2  There were six treatments providing different degrees of patch contrast. These ranged from maximum contrast, in which patches consisted entirely of compost or sand, to homogeneity, in which all patches contained 50% of each. These were combined factorially with two patch size treatments. Overall, all treatments provided the same quantity of compost and sand, and the same area and volume of higher and lower quality patches.

3  Clones in the large-patch environments produced significantly more root biomass in both rich- and poor- quality patches than the clones in the small-patch environments. At both scales there was a decline in root biomass in the rich patches, accompanied by an increase in root biomass in the poor patches, as patch quality converged.

4  The proportion of the root biomass of clones that was located in nutrient-rich patches was greatest at high contrast and declined gradually to become equal in all patches, as contrast between patches diminished to homogeneity. This effect was independent of patch scale. There was a close match between root placement and nutrient availability in different quality patches in all treatments except that with the highest contrast.

5  At both patch scales, root : shoot ratios of clone parts in rich patches rose (and those in poor patches declined) as patch contrast increased. This species is therefore capable of morphological specialization at a local level when clones grow in heterogeneous environments. These effects were also greater at the larger patch scale.

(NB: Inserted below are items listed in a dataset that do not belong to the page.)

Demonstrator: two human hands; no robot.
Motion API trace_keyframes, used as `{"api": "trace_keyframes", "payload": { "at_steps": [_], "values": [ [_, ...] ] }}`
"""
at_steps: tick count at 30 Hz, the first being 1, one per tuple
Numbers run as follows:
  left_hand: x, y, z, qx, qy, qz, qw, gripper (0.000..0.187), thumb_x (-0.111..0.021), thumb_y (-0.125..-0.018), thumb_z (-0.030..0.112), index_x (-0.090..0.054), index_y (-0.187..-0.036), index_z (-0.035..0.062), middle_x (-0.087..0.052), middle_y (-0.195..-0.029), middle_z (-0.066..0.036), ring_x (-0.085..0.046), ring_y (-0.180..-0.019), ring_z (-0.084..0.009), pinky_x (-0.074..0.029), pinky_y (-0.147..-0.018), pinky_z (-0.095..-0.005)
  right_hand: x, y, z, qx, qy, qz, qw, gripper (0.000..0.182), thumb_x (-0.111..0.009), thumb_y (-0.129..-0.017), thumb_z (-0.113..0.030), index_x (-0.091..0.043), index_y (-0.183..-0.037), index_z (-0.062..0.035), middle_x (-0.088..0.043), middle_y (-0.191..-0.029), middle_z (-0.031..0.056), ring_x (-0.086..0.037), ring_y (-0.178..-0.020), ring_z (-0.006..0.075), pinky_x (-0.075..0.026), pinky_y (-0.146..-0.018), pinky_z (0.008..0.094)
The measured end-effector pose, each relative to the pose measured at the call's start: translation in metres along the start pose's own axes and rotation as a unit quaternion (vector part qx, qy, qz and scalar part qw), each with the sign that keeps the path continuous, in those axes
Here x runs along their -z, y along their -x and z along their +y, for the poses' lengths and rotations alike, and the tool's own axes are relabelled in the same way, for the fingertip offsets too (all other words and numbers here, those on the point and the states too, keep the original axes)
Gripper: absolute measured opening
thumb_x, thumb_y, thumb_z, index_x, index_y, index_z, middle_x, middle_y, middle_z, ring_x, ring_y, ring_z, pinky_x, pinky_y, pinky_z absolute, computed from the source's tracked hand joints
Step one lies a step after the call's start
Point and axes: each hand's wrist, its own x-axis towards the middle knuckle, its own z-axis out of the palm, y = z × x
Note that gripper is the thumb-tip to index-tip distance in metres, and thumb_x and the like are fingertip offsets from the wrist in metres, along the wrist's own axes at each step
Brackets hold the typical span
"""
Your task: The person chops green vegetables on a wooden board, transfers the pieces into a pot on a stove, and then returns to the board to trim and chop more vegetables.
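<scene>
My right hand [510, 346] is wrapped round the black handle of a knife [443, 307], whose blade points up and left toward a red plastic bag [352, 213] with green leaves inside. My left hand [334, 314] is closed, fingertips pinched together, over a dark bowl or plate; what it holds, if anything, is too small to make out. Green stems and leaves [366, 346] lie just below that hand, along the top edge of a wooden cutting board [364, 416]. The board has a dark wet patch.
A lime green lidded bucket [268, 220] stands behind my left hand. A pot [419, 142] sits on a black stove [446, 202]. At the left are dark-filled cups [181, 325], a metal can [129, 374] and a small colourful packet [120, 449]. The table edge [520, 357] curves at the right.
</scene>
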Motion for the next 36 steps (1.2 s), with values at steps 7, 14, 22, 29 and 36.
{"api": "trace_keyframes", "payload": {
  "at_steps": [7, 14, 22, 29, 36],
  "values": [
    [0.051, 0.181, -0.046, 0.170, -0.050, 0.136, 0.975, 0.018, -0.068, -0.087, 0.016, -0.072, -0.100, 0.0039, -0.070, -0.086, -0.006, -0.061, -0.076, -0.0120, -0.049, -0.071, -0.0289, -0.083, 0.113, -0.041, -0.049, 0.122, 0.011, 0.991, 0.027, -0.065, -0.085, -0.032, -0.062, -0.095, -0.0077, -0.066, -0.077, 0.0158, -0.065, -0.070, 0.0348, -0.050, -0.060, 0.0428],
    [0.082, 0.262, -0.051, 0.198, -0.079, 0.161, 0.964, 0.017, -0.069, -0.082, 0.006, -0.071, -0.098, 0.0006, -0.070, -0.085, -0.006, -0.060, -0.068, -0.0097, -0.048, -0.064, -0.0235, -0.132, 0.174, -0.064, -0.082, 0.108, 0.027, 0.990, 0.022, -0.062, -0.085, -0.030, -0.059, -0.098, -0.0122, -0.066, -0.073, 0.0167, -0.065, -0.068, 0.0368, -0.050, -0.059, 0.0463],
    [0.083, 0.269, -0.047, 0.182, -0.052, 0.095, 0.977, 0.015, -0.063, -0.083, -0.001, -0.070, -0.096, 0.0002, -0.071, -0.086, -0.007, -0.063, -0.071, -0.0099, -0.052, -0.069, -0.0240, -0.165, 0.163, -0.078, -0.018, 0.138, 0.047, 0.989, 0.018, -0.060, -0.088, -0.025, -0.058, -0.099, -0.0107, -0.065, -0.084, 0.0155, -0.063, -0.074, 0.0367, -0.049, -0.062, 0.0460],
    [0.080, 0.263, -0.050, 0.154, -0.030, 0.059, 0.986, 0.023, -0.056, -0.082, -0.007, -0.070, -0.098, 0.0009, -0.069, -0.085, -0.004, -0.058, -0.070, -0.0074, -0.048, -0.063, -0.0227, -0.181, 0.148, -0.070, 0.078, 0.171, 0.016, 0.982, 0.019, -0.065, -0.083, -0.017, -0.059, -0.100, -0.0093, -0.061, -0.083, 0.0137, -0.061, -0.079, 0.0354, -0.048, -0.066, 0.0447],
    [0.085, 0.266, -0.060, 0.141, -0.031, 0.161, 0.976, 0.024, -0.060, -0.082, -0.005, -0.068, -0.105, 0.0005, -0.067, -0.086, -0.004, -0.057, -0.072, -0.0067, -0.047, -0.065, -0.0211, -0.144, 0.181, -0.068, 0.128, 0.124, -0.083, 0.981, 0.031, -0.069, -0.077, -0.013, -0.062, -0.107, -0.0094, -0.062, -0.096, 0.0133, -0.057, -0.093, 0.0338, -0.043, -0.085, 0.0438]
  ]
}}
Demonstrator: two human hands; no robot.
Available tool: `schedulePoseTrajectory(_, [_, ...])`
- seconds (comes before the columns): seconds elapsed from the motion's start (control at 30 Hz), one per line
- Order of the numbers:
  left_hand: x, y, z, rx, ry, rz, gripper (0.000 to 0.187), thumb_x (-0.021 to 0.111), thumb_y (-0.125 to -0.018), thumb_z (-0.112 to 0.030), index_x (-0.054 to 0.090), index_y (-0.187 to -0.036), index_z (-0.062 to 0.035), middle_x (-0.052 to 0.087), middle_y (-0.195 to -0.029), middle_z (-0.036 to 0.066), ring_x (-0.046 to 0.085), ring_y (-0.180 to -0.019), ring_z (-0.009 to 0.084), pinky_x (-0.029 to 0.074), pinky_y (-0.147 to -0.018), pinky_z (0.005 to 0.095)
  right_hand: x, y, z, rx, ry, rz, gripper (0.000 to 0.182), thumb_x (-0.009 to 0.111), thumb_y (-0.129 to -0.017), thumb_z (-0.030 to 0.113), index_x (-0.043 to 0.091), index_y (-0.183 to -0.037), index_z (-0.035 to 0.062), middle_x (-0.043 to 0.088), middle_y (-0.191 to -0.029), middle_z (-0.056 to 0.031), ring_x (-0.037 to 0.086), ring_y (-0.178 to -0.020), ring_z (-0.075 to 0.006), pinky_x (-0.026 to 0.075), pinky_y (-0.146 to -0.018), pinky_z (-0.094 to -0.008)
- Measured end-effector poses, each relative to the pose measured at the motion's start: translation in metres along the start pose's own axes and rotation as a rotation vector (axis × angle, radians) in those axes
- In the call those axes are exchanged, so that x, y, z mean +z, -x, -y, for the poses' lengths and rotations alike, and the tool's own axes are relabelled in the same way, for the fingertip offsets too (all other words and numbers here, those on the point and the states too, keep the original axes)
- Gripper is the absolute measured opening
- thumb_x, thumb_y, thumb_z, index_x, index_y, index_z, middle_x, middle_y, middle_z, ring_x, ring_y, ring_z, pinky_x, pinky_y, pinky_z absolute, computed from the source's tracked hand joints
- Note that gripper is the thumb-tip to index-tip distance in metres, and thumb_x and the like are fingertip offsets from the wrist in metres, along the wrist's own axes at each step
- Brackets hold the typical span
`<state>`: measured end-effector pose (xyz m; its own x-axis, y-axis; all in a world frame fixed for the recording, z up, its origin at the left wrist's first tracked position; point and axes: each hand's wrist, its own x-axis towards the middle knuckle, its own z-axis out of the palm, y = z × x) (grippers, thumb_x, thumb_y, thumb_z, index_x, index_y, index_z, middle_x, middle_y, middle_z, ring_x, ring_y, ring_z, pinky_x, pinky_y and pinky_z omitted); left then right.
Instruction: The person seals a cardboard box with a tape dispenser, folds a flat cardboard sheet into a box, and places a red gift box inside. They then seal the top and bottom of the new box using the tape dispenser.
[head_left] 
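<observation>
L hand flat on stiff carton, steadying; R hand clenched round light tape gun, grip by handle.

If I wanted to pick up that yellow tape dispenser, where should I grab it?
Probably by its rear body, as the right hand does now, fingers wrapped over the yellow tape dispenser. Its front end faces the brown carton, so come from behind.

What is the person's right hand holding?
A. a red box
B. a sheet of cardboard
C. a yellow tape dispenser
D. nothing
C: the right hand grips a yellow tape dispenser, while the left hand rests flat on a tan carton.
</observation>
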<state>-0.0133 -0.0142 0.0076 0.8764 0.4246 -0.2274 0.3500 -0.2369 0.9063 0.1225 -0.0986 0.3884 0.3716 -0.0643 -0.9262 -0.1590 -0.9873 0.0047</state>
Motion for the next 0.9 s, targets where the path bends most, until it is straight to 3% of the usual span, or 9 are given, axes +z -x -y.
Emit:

6  The effect of patch contrast on total clone yield was significantly modified by patch scale. At lower contrast, yield was similar at both scales, whereas at higher contrast, yield was significantly greater in the large-patch treatment.

7  Although G. hederacea can match its morphology to environmental heterogeneity in some habitats, it is less able to do so when patches are small-scale and highly contrasting. These limitations cause considerable differences in the yield that can be achieved from a given quantity of resource provided in different configurations.